Saved data entries:

.....

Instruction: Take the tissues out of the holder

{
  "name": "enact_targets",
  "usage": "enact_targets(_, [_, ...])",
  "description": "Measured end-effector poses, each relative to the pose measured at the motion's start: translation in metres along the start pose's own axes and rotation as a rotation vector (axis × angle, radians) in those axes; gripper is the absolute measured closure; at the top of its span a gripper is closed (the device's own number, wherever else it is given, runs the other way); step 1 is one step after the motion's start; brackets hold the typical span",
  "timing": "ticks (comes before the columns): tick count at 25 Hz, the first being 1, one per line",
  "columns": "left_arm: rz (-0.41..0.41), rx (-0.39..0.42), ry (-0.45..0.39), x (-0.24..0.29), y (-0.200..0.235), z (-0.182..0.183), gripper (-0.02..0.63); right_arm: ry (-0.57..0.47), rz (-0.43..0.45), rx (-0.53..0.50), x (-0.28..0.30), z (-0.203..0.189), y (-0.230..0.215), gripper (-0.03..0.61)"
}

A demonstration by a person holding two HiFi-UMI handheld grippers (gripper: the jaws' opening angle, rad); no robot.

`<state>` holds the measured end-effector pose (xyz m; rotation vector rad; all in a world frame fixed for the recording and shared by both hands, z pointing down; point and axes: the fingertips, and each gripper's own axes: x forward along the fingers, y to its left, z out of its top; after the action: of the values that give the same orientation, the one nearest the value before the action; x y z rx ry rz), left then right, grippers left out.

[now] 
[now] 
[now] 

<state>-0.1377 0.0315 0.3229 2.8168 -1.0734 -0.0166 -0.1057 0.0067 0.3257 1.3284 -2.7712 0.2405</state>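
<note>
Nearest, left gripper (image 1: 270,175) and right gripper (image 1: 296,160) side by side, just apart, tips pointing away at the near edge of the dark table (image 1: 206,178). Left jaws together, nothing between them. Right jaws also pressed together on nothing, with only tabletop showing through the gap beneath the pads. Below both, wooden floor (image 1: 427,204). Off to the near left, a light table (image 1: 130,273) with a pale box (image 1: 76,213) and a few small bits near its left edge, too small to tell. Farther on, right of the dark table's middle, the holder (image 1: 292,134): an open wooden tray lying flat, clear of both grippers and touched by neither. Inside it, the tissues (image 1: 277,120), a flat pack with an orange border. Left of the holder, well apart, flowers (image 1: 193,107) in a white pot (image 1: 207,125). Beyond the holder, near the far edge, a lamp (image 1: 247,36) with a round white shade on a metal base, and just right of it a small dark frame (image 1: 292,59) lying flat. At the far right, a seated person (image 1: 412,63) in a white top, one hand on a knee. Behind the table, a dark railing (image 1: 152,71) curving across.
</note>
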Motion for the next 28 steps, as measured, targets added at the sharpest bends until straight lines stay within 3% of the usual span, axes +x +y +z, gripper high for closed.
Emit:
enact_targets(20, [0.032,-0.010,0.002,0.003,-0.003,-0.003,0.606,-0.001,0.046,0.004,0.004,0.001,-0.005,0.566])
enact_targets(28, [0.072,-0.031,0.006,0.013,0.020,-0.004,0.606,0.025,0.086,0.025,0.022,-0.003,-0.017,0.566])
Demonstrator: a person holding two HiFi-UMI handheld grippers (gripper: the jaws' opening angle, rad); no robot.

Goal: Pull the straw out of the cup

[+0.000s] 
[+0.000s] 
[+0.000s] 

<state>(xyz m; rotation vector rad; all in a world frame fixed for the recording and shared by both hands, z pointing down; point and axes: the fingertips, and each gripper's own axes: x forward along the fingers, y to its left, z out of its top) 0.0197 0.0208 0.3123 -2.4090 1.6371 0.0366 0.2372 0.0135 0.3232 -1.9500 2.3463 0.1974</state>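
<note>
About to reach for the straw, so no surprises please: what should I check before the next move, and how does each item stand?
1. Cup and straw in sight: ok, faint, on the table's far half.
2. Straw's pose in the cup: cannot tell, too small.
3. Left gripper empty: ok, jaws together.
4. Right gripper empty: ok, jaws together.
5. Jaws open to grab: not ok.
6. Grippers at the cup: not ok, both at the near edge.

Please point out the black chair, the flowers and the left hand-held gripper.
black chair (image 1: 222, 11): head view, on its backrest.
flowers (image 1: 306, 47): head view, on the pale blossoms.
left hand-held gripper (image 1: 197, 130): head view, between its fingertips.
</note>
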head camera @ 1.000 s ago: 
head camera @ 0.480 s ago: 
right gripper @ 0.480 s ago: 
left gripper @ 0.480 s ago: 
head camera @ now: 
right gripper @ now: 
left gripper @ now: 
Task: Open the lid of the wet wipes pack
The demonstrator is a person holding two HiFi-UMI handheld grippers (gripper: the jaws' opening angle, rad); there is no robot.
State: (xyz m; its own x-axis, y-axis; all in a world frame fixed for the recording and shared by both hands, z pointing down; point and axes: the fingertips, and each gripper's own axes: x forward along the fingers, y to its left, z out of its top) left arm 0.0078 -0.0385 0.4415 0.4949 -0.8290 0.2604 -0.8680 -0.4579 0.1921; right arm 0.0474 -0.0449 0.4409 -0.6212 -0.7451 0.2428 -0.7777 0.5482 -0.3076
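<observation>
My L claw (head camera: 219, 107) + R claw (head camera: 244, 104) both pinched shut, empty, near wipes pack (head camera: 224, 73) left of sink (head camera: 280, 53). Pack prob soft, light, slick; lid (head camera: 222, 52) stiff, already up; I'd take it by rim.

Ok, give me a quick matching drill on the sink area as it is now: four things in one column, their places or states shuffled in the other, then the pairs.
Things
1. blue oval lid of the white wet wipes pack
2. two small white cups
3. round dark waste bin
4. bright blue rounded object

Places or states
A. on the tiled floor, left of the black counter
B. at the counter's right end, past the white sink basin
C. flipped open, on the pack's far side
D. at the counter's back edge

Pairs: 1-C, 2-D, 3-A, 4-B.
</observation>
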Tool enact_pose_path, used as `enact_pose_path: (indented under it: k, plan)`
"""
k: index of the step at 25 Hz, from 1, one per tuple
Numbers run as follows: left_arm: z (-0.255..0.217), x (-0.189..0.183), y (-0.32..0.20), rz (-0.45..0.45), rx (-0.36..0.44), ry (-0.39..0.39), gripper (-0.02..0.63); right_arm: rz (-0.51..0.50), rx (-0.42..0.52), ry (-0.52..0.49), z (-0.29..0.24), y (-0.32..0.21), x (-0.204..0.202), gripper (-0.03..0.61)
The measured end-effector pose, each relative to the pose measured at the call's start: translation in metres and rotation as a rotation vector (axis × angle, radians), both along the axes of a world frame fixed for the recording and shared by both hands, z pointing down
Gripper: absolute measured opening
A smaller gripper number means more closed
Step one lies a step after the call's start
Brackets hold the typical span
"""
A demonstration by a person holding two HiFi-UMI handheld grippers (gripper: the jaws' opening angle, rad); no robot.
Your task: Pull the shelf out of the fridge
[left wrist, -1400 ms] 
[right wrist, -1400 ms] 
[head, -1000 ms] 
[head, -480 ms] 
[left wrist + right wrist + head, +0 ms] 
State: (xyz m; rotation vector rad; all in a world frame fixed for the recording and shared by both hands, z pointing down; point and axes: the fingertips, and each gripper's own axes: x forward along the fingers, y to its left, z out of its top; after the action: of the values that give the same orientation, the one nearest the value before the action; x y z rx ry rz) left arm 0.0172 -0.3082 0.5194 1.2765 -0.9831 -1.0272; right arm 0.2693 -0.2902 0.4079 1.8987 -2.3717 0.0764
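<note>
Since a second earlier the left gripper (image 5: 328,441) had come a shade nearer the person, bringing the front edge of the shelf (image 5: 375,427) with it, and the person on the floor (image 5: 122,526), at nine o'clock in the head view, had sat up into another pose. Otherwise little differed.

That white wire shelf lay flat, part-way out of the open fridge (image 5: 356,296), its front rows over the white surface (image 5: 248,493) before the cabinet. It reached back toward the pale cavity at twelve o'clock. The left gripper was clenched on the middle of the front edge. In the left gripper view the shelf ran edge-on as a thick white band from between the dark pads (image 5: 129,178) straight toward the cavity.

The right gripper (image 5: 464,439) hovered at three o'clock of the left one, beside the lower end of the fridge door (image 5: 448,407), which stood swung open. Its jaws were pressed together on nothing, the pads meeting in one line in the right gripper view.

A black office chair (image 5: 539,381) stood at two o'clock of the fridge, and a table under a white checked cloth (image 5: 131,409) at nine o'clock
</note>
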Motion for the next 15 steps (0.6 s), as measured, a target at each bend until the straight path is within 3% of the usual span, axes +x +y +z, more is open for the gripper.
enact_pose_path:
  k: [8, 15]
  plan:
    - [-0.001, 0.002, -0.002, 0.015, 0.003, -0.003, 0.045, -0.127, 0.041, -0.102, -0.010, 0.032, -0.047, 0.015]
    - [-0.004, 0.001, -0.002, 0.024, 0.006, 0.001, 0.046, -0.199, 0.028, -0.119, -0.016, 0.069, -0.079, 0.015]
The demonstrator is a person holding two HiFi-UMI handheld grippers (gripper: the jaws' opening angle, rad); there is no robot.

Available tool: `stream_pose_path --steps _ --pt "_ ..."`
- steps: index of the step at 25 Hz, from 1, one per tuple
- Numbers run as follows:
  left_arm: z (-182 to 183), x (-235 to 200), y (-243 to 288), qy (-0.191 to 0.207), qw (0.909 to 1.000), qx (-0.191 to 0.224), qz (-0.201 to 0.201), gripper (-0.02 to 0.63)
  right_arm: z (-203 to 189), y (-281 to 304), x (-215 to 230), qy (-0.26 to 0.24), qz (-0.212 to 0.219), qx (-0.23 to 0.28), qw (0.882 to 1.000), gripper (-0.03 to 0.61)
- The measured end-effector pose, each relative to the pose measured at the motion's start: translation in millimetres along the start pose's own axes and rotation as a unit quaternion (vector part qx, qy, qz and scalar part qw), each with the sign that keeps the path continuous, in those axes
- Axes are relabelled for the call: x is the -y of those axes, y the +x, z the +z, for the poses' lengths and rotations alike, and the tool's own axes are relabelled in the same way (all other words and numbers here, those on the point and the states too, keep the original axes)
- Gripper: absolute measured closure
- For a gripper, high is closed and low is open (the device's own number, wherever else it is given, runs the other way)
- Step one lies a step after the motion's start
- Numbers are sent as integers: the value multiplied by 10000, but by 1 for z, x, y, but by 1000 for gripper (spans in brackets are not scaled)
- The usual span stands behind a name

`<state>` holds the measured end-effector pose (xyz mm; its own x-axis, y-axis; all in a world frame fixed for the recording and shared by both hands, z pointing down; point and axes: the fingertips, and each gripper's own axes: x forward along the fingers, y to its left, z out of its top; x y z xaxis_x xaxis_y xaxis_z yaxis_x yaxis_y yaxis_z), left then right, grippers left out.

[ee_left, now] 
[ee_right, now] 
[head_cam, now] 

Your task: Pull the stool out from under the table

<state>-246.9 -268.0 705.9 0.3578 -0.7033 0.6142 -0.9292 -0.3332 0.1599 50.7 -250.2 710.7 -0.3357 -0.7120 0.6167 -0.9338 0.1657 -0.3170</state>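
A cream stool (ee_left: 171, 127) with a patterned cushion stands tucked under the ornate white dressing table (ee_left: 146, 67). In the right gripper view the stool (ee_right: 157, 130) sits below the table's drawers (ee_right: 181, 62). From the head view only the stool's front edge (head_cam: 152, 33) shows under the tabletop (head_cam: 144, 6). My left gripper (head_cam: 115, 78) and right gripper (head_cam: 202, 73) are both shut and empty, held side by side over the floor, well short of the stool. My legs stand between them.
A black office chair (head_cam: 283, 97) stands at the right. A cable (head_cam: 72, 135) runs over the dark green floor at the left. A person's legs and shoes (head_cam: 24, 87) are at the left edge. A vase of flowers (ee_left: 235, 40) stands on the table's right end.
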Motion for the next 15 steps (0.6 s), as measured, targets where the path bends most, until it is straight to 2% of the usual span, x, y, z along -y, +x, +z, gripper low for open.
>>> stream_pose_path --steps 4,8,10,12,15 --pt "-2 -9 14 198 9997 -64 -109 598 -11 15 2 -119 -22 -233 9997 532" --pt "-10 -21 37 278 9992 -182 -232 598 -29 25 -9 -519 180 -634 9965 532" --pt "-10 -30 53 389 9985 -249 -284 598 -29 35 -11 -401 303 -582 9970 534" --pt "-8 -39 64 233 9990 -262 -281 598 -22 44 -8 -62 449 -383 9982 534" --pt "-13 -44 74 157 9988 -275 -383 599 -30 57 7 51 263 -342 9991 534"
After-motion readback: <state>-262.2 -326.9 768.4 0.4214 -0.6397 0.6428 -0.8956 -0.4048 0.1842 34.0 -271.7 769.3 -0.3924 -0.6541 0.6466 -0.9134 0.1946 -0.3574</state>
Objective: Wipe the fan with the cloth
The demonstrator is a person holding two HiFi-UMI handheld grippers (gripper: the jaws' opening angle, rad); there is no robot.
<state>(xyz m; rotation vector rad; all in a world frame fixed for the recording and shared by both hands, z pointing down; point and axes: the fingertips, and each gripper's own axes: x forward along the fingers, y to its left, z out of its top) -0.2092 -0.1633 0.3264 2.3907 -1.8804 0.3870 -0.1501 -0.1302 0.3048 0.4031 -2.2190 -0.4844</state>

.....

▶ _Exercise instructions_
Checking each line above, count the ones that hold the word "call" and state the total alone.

▶ _Response_
3